## [ASSIGNED TASK]
From the first line to the last, repeat the data exactly and drop the pictures.

## [DATASET ENTRIES]
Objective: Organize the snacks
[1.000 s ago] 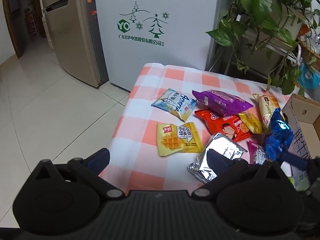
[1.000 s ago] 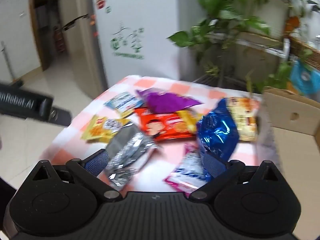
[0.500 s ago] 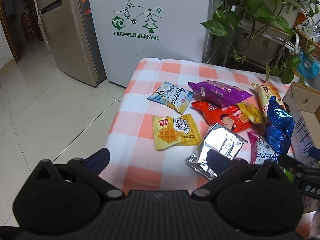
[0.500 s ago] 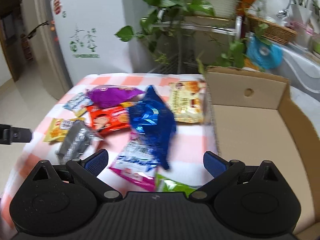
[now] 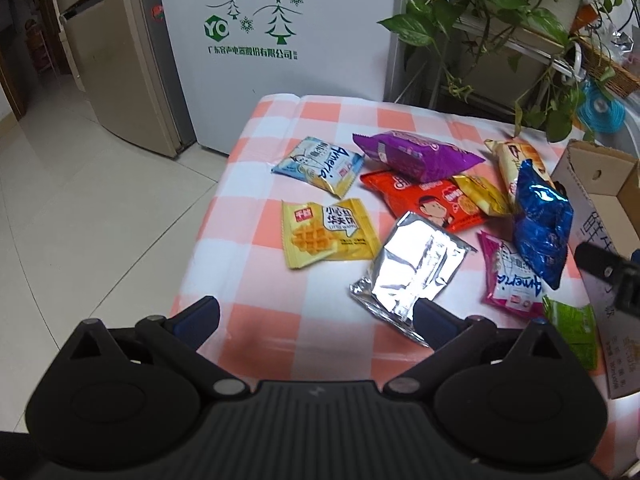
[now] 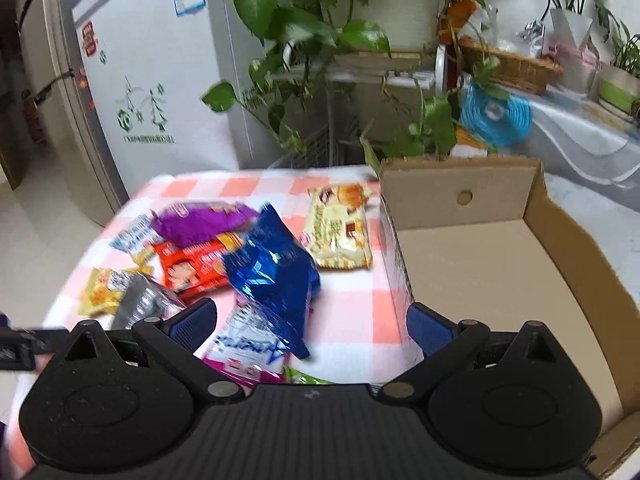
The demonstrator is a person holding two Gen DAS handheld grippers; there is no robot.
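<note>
left wrist: waffle packet | right wrist: cardboard box interior

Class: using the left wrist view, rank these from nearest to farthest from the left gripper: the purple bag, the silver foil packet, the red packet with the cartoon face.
From the left gripper:
1. Silver foil packet, just ahead, its corner by the right finger.
2. Red packet, mid-table, beyond the foil.
3. Purple bag, farthest back, overlapping the red packet's far edge.

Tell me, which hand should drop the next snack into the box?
Probably the right gripper: the blue bag lies just ahead of its open jaws, with the box beside it. The left gripper sits farther away.
</note>
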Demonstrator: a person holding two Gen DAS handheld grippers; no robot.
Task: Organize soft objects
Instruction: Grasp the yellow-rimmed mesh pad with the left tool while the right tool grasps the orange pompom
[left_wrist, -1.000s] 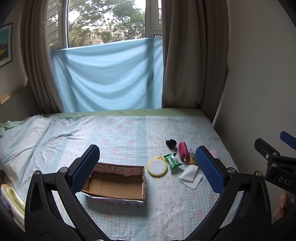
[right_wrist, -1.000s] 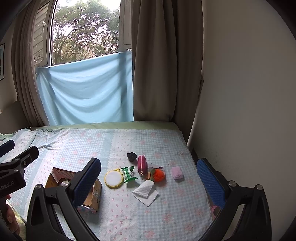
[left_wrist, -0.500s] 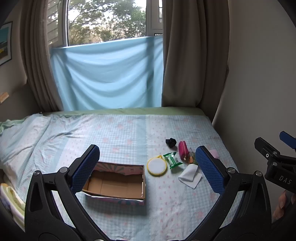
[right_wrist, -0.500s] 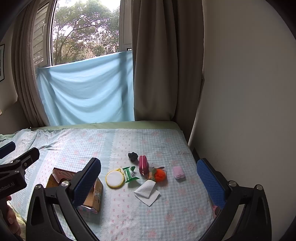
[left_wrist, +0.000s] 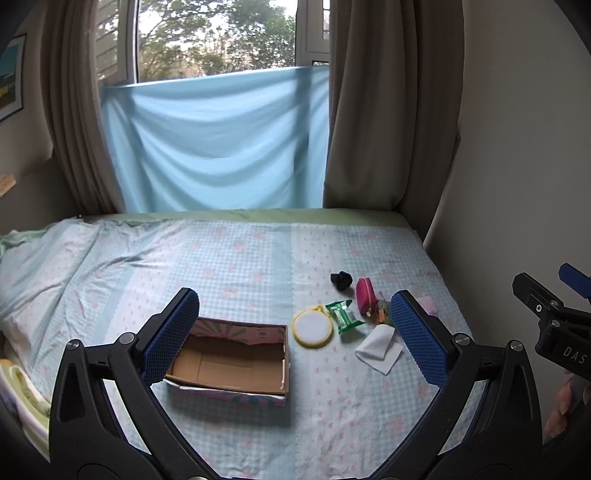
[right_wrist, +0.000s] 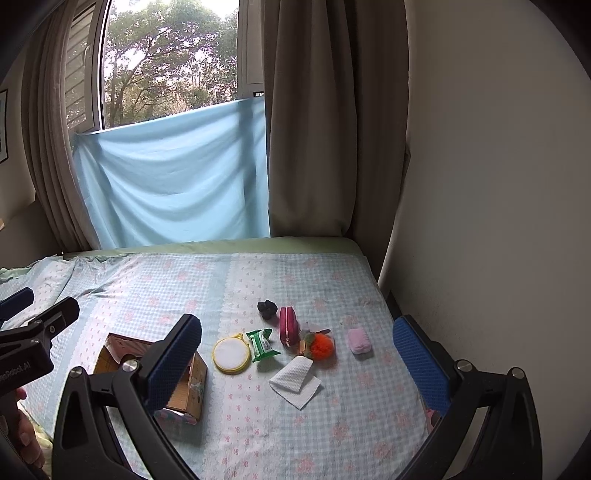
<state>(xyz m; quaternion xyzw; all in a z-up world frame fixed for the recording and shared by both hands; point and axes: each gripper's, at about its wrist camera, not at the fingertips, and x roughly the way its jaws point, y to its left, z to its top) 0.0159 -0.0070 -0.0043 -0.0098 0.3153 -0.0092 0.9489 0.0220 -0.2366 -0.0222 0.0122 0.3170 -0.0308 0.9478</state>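
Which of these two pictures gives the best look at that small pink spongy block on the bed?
The right wrist view: the pink block lies in full sight, apart from the orange pompom. In the left wrist view, the left gripper's right finger hides nearly all of it; only a pale corner peeks out.

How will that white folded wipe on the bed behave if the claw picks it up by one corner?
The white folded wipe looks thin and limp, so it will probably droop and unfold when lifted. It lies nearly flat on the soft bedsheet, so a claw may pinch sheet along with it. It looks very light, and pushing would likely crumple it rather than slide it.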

## [SOLUTION TO THE EXERCISE]
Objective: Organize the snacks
[1.000 s ago] 
[1.000 s ago] 
[0.500 s ago] 
[0.500 s ago] 
[now] 
[now] 
The demonstrator is a person holding two Gen DAS handheld grippers; there is no robot.
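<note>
left wrist: waffle packet | right wrist: cardboard box interior

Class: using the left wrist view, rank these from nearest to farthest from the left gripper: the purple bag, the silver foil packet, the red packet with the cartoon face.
From the left gripper:
1. Silver foil packet, just ahead, its corner by the right finger.
2. Red packet, mid-table, beyond the foil.
3. Purple bag, farthest back, overlapping the red packet's far edge.

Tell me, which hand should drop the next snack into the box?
Probably the right gripper: the blue bag lies just ahead of its open jaws, with the box beside it. The left gripper sits farther away.
</note>
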Demonstrator: a person holding two Gen DAS handheld grippers; no robot.
Task: Organize soft objects
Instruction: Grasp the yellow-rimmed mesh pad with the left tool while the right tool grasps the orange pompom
[left_wrist, -1.000s] 
[right_wrist, -1.000s] 
[left_wrist, -0.500s] 
[right_wrist, -0.500s] 
[left_wrist, +0.000s] 
[right_wrist, +0.000s] 
<state>(xyz m; quaternion xyzw; all in a z-up world frame fixed for the recording and shared by both hands; point and axes: each gripper's, at about its wrist camera, not at the fingertips, and x roughly the way its jaws point, y to its left, z to its top) 0.0159 -0.0070 -0.0043 -0.0098 0.3153 -0.0092 0.9489 0.0220 -0.2366 -0.0222 0.0122 0.3170 -0.0308 0.9478</state>
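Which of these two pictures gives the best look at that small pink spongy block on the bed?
The right wrist view: the pink block lies in full sight, apart from the orange pompom. In the left wrist view, the left gripper's right finger hides nearly all of it; only a pale corner peeks out.

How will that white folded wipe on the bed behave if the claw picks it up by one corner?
The white folded wipe looks thin and limp, so it will probably droop and unfold when lifted. It lies nearly flat on the soft bedsheet, so a claw may pinch sheet along with it. It looks very light, and pushing would likely crumple it rather than slide it.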

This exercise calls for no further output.